Look through the entries below and show every line containing the word "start".

-- -- --

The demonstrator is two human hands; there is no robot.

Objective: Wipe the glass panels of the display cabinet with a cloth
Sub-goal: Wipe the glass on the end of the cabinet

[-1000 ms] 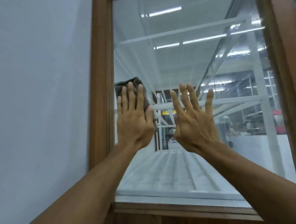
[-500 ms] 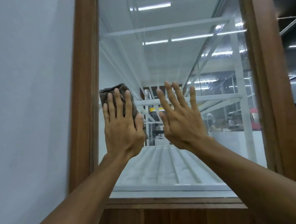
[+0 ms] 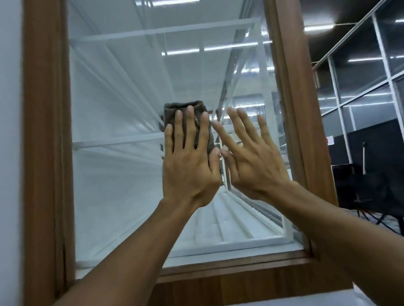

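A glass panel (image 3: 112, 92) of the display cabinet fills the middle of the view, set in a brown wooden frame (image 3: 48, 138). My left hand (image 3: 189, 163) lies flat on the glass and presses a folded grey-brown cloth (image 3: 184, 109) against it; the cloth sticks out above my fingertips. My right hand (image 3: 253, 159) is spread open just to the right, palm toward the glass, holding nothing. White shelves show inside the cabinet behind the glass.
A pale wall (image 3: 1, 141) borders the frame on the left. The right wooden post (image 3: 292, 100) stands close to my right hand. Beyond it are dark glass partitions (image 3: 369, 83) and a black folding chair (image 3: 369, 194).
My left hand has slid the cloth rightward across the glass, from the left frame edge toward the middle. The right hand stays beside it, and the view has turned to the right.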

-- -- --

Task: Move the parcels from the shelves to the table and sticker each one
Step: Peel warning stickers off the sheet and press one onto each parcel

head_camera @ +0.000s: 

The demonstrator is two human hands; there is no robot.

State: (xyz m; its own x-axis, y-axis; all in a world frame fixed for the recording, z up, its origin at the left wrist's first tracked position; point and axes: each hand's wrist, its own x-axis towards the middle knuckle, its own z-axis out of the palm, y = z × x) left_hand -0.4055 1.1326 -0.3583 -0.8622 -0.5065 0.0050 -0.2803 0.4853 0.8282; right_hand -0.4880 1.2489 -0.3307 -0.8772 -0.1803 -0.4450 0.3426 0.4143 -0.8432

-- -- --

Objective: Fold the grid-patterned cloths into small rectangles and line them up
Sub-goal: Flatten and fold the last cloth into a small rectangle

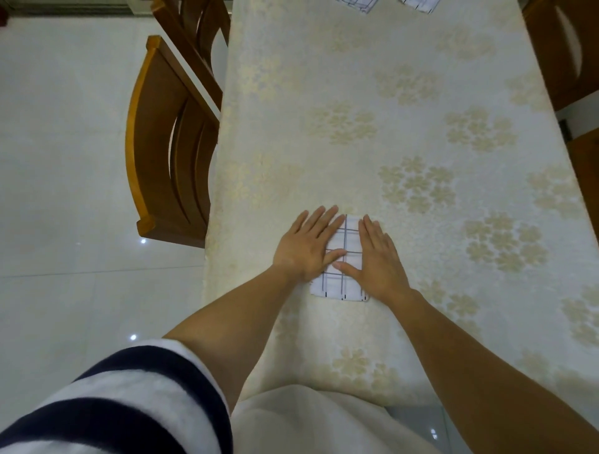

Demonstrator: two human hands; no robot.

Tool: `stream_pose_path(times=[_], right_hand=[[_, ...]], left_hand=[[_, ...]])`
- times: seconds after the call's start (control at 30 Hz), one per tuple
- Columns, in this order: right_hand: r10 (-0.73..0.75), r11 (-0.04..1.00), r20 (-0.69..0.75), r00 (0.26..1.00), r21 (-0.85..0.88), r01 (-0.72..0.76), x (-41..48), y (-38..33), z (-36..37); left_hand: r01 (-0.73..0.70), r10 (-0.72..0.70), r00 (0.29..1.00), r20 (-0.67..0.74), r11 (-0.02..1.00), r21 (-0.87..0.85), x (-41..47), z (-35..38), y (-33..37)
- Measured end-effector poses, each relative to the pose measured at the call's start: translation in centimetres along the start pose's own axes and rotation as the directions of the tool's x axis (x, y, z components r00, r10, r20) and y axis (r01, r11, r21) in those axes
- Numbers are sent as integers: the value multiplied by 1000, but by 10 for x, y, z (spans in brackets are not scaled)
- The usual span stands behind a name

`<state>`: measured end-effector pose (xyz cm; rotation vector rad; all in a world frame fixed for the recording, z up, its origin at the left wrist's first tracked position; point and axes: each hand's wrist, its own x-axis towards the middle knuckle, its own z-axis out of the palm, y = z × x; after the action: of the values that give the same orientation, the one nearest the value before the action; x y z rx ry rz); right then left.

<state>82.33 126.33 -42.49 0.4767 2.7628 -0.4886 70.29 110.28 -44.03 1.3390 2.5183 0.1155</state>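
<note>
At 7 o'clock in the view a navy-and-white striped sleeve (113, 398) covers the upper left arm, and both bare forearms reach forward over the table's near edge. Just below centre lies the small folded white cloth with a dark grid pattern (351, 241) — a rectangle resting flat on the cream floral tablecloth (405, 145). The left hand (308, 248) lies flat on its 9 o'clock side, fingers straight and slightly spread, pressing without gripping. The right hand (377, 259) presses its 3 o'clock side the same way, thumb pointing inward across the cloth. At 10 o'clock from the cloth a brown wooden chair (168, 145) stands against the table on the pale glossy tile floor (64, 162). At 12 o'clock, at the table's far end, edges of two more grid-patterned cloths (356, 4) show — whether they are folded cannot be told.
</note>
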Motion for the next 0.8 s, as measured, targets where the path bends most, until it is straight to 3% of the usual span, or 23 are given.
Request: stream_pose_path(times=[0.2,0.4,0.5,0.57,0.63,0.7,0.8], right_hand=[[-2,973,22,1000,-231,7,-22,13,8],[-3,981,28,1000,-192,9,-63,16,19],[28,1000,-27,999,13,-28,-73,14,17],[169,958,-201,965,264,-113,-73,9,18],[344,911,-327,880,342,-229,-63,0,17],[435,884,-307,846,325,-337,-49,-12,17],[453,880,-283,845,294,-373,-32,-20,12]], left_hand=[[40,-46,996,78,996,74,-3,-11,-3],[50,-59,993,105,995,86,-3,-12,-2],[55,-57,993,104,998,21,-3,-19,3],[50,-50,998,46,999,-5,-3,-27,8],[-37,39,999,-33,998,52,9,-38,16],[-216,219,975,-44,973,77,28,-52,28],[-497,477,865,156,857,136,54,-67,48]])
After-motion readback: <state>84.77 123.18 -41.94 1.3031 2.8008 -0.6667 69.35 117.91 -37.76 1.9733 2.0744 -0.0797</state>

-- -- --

__Answer to the exercise__
- times: seconds after the call's start (control at 30 Hz), one per tuple
- Measured end-effector poses, each relative to the pose measured at the call's start: translation in centimetres along the start pose's own axes and rotation as the directions of the tool's x axis (x, y, z components r00, r10, r20) and y axis (r01, r11, r21) in those axes

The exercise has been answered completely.